Confieso que nunca pensé que este lugar podría ser uno de mis lugares favoritos del mundo, como me avanzó que era para él mi director de proyectos en FECYT, Luis Quevedo. Ha entrado en mi armario de experiencias únicas como lo fue visitar las bases científicas españolas de la Antártida o la primera vez que fui consciente de que esa estrella doble que veía a través de un telescopio estaba a 30.000 años luz de mí y que seguramente ya no existía porque había muerto. Vemos en el cielo algo que ya pasó, algo que ya no es así.

Por la tarde, visitamos el Centro Nacional de Investigación sobre la Evolución Humana (CENIEH), la joya de la corona de la investigación paleontológica, dirigido por, como Eudald, una gran divulgadora a pie de campo de la investigación. Y digo a pie de campo en su sentido más literal, a Martinón se la puede ver con el casco metida en las fosas de excavación, como revisando las piezas que llegan cada día para limpieza, o entre los cajones de los archivos en que se conservan huesos clasificados para comparación con nuevos hallazgos. Por cierto, también la escuché al teléfono hablando en inglés con alguien sobre lo que iba a adquirir en el super al acabar nuestra visita y justo después de asegurar ufana que, cada vez que descubría que hace más de 300.000 años había cuidados entre nuestros antecesores homínidos, era para ella un motivo de emoción máxima.
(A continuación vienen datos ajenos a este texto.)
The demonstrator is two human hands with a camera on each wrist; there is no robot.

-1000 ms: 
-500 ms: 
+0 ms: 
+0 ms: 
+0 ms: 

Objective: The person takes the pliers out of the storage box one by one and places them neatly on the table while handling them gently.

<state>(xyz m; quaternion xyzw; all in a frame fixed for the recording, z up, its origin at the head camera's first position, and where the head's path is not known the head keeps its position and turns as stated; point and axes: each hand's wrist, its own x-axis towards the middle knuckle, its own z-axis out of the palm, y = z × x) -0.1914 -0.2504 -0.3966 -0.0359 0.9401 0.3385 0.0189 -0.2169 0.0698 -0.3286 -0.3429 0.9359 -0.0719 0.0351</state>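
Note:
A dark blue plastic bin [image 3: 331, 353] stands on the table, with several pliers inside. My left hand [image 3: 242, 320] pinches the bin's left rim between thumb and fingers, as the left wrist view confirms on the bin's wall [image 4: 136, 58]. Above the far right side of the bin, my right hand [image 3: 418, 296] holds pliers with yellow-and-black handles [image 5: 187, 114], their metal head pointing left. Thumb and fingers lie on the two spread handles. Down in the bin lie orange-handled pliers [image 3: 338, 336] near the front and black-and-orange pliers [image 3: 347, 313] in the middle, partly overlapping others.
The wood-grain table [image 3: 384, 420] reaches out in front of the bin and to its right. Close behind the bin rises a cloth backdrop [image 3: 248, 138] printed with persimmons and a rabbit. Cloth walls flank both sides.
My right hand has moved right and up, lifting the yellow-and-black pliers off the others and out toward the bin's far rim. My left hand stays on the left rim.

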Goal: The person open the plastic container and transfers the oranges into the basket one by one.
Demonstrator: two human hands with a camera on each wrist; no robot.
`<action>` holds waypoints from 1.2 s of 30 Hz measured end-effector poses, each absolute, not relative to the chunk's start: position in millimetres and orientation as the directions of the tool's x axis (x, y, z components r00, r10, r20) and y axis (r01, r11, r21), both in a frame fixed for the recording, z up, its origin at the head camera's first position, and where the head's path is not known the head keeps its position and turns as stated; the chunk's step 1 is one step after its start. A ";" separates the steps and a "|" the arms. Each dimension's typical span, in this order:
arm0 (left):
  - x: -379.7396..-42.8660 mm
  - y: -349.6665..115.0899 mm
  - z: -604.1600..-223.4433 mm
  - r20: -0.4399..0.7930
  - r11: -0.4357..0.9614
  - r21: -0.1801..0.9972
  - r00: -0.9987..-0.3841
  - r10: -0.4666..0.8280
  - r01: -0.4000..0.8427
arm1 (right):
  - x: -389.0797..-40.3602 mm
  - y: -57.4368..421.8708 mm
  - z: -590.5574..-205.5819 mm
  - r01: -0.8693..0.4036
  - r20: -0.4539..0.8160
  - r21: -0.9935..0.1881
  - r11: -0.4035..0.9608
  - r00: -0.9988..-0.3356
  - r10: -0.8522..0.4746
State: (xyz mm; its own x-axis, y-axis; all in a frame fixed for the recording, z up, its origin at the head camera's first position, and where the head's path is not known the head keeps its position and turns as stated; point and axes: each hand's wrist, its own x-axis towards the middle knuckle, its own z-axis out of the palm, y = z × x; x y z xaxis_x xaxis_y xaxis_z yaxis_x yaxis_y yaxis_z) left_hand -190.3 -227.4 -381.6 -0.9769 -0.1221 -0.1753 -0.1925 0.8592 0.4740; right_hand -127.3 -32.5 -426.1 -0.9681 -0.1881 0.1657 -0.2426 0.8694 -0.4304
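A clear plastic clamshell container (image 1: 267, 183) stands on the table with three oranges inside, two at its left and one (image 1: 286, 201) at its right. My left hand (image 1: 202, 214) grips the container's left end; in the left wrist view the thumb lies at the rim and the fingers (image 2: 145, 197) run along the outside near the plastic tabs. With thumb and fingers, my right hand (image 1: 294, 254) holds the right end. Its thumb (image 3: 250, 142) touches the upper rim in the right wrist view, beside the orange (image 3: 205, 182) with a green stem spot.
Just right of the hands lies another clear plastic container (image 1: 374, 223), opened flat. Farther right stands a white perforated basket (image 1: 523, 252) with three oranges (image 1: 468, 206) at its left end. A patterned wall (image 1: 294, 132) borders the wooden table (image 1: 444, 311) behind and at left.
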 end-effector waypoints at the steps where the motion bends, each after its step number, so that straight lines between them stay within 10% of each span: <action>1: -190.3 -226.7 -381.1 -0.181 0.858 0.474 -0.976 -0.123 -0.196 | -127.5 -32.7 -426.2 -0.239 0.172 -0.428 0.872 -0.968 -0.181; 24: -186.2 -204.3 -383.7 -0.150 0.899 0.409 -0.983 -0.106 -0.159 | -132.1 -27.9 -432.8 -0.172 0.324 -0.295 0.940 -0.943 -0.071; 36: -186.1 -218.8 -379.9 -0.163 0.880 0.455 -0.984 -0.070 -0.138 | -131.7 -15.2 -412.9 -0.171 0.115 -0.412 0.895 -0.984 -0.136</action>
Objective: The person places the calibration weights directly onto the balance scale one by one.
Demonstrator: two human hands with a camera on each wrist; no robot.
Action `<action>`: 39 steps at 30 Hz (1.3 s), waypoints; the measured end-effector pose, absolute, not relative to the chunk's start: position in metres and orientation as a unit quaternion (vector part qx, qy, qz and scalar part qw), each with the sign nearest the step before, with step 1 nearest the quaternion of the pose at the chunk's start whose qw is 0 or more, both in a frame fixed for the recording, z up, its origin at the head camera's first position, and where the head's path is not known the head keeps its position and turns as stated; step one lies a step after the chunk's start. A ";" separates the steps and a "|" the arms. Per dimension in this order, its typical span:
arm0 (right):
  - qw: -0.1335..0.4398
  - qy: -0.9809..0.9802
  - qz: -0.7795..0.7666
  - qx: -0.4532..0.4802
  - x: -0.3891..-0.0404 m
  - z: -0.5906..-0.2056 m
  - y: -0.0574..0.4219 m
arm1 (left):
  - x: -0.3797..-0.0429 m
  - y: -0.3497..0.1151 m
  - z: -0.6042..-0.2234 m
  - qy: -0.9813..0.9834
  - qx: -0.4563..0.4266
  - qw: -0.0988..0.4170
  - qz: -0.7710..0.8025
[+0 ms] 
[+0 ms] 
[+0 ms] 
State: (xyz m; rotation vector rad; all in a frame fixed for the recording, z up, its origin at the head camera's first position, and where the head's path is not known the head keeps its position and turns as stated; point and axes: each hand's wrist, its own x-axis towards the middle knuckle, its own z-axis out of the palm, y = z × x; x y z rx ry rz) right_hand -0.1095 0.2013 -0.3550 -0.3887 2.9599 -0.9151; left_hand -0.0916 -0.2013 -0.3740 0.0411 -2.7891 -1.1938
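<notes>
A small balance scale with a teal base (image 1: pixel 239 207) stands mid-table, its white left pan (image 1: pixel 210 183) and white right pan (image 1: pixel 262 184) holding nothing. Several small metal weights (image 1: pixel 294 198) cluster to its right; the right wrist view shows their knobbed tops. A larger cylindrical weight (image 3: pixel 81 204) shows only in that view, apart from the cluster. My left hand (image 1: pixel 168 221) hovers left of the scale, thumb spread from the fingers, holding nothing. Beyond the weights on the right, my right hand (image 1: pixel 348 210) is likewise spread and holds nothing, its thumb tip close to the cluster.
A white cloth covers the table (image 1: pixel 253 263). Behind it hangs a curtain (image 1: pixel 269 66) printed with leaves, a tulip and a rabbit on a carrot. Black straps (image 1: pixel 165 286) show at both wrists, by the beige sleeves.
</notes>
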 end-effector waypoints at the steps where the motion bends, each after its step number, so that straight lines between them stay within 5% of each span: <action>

María es un caso paradigmático de científica que regresa tras unos años investigando fuera de España. Recuperar talentos como ella es, no solo un lujo para la ciencia española, sino una necesidad de nuestro sistema. Seguro que el nuevo “Programa de Atracción y Retención de Talento Investigador” de la ministra de Ciencia e Innovación, Diana Morant, así como una carrera científica con más oportunidades de acceso y estabilidad, y más desburocratizada, van a contribuir a que casos como el de María se repitan mucho más.

Completa el magnífico polo científico que es Burgos, el Museo de la Evolución Humana (MEH), una maravilla de centro expositivo, con una arquitectura en relación con su entorno, lleno de luz y de grandes espacios vacíos que dan todo el protagonismo a la sala de las joyas, porque así están presentados los restos más valiosos encontrados en Atapuerca: en vitrinas pequeñas iluminadas entre la oscuridad, que me hicieron pensar que estaba en la tienda de “Bulgari” en Dubai, por ejemplo. Qué suerte tienes, Miguelón, de que te encontrasen en la sierra Atapuerca después de 430.000 años. Ahora tienes 30 años como la joya fósil de la Humanidad.